**EXERCISE DIRECTIONS:**
Copy out, word for word, the lines from the start of the data below through the line containing "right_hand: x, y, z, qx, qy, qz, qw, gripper", and no others.

**EXERCISE DATA:**

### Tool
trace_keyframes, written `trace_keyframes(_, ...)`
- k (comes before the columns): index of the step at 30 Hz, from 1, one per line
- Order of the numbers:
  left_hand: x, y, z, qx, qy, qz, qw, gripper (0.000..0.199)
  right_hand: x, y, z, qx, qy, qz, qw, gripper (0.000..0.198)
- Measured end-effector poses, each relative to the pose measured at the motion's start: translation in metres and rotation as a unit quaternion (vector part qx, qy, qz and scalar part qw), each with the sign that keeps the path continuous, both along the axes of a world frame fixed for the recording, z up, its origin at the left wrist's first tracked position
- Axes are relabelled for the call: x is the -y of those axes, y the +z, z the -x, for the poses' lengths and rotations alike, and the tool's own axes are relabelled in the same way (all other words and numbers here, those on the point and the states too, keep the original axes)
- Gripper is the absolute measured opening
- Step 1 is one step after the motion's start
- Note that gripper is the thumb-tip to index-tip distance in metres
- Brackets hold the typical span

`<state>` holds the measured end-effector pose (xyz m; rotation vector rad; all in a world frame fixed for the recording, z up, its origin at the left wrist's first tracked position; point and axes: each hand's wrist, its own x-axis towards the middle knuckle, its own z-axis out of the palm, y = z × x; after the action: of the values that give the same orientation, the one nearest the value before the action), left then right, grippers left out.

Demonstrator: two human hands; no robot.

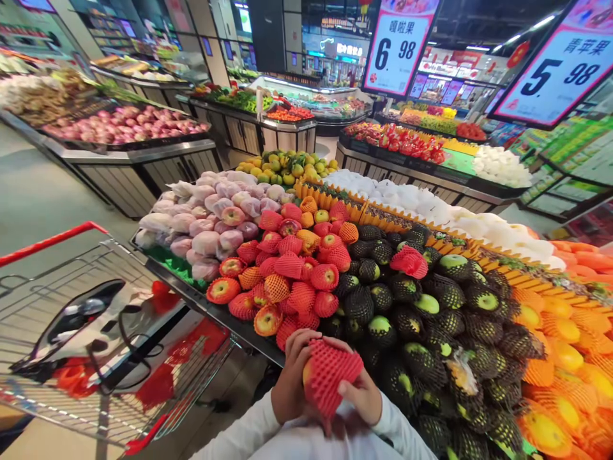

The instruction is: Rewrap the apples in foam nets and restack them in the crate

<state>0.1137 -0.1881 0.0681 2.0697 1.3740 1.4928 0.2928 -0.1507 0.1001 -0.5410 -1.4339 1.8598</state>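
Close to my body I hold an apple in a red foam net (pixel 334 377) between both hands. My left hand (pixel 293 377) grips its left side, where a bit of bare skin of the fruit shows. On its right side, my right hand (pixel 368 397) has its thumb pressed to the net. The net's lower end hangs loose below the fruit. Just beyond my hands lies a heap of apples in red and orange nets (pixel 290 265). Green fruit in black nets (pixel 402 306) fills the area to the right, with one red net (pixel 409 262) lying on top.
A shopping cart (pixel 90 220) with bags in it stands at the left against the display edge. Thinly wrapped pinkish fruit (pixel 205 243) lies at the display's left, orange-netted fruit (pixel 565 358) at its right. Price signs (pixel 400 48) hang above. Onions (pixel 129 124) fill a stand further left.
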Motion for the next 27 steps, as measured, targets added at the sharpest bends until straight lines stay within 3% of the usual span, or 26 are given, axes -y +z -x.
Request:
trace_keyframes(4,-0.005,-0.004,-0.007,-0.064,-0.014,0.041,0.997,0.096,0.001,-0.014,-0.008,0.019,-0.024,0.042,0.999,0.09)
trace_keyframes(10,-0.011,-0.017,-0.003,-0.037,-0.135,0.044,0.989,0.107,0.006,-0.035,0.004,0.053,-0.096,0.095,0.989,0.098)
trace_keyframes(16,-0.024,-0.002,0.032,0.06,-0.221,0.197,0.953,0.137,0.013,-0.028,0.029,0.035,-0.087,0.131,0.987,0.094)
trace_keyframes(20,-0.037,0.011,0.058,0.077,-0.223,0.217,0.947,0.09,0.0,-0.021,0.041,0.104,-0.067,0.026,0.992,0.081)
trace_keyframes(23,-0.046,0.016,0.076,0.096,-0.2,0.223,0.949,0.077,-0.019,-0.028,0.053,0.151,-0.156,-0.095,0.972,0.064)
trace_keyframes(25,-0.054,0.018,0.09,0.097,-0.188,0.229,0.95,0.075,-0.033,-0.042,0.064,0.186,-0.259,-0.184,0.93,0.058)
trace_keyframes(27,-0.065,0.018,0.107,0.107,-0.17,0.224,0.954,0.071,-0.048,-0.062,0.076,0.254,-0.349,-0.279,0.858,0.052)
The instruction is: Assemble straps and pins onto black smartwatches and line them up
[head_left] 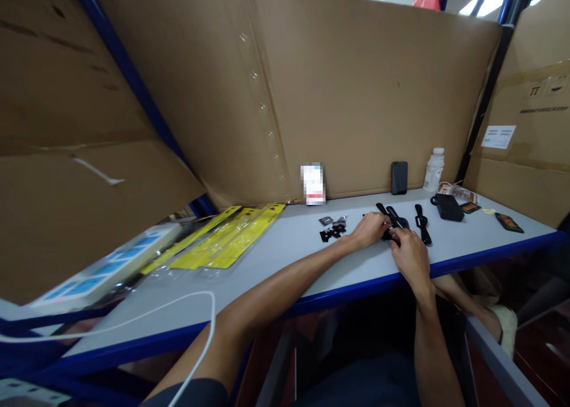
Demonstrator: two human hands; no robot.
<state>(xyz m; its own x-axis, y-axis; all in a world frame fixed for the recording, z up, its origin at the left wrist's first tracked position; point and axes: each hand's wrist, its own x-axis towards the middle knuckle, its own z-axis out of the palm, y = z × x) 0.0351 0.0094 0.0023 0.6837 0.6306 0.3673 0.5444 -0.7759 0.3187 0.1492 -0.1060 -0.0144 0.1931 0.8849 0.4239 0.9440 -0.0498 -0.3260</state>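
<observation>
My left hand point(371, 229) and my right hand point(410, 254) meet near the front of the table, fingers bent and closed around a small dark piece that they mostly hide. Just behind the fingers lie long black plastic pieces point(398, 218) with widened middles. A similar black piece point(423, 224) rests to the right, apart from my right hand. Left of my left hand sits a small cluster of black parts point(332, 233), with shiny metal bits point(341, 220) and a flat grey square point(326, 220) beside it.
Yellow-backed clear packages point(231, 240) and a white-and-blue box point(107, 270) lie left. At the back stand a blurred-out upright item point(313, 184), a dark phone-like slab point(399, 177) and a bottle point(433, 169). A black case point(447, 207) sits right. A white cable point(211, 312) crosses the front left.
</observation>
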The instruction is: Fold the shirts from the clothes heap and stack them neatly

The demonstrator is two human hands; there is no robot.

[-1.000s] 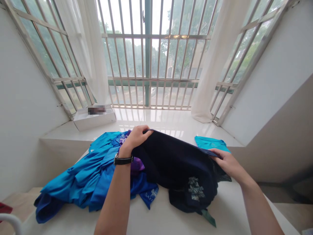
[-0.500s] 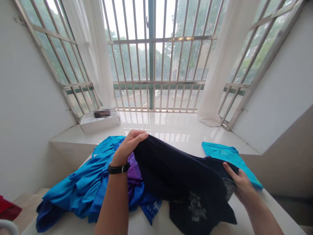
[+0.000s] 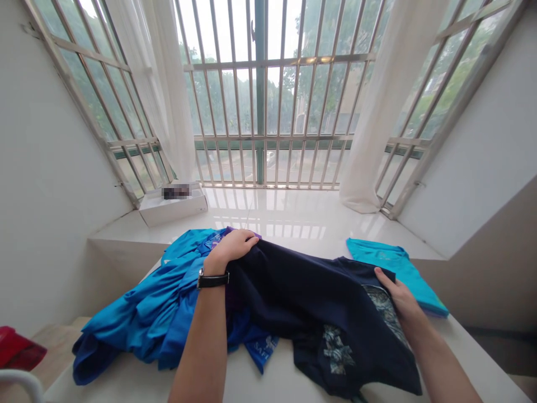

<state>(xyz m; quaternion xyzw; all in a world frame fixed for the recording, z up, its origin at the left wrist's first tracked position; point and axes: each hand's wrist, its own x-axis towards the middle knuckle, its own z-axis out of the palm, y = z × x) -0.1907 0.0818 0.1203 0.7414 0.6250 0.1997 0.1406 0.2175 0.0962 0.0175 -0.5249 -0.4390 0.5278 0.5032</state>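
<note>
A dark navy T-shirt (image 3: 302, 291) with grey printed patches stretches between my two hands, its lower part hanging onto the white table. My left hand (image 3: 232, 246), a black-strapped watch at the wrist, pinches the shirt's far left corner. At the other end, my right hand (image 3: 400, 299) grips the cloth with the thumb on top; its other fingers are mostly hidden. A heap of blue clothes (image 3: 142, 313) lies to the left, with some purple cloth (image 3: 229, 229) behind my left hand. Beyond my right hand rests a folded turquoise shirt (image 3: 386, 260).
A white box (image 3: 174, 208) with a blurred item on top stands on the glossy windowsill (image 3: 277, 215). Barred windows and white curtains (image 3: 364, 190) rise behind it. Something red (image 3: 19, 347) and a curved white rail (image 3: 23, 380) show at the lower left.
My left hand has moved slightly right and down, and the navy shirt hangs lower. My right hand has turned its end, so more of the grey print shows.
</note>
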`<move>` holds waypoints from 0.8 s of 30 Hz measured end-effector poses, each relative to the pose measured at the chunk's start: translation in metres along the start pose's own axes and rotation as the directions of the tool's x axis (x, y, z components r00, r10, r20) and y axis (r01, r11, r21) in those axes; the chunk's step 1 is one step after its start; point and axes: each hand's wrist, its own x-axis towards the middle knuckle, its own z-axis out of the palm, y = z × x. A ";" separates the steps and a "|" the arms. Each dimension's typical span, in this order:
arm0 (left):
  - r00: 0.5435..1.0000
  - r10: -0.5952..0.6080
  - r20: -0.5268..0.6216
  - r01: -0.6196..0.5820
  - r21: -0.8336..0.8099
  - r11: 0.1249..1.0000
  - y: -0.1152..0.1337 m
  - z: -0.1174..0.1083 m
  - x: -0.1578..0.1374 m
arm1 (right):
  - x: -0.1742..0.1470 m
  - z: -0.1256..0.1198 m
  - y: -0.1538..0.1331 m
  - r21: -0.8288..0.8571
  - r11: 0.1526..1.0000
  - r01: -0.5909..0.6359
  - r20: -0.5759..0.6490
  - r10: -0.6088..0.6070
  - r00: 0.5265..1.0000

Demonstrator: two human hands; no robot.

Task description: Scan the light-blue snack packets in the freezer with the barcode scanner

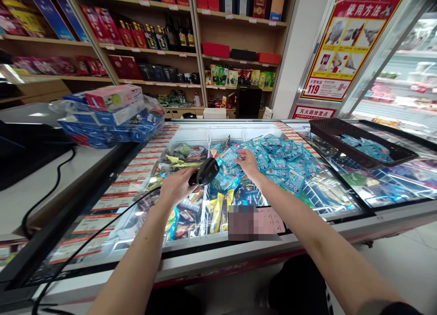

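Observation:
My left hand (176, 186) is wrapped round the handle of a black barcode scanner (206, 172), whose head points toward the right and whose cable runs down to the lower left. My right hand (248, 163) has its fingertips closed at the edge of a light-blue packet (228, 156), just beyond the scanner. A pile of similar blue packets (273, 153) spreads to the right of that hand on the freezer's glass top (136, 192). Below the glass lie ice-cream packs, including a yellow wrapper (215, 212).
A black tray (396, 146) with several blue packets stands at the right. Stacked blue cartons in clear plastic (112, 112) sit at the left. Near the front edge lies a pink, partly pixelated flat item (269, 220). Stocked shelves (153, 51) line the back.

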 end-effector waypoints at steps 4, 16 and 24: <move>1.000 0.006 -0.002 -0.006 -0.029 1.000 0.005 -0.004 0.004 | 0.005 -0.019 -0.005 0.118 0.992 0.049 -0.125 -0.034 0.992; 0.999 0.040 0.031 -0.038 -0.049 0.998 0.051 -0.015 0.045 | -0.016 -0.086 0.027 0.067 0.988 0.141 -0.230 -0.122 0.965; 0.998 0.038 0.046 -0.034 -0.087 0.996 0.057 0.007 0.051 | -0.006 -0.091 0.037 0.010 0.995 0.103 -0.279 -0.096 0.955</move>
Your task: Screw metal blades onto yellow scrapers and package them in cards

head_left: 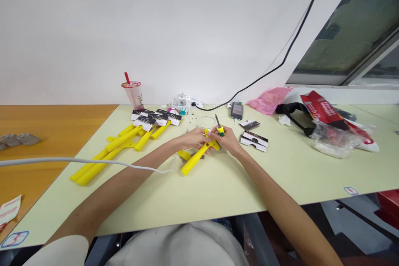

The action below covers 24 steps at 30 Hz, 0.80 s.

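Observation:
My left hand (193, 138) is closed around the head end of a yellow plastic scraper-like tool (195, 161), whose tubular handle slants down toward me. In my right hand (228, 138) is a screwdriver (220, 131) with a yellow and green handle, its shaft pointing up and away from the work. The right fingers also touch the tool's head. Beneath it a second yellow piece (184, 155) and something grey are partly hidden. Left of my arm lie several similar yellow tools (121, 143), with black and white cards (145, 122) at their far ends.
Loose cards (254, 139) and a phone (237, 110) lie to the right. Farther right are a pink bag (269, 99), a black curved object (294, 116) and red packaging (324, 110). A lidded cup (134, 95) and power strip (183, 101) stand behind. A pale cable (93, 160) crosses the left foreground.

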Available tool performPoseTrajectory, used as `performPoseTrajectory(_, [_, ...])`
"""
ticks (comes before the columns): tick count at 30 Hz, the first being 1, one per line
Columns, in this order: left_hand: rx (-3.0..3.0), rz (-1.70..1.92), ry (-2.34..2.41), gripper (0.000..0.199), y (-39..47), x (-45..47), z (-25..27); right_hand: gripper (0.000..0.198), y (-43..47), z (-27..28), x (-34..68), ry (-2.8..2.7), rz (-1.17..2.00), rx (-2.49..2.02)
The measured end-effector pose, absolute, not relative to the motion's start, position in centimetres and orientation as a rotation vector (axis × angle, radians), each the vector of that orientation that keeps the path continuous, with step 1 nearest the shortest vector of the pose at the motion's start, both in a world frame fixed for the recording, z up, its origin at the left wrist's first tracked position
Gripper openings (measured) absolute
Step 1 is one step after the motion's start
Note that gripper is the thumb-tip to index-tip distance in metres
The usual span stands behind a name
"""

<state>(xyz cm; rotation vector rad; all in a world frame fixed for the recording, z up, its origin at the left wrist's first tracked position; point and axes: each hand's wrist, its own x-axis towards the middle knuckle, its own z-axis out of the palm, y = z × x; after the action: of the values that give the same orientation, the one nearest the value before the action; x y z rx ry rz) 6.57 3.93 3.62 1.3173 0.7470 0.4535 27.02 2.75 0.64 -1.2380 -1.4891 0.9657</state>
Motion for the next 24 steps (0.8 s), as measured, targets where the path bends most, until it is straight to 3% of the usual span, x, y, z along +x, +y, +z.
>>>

**WRITTEN ANSWER:**
### Tool
trace_keyframes, written `trace_keyframes(_, ...)`
- k (comes before the columns): index of the step at 30 Hz, from 1, one per line
- Order of the numbers:
  left_hand: x, y, z, qx, qy, qz, qw, gripper (0.000..0.199)
  right_hand: x, y, z, qx, qy, qz, qw, gripper (0.000..0.198)

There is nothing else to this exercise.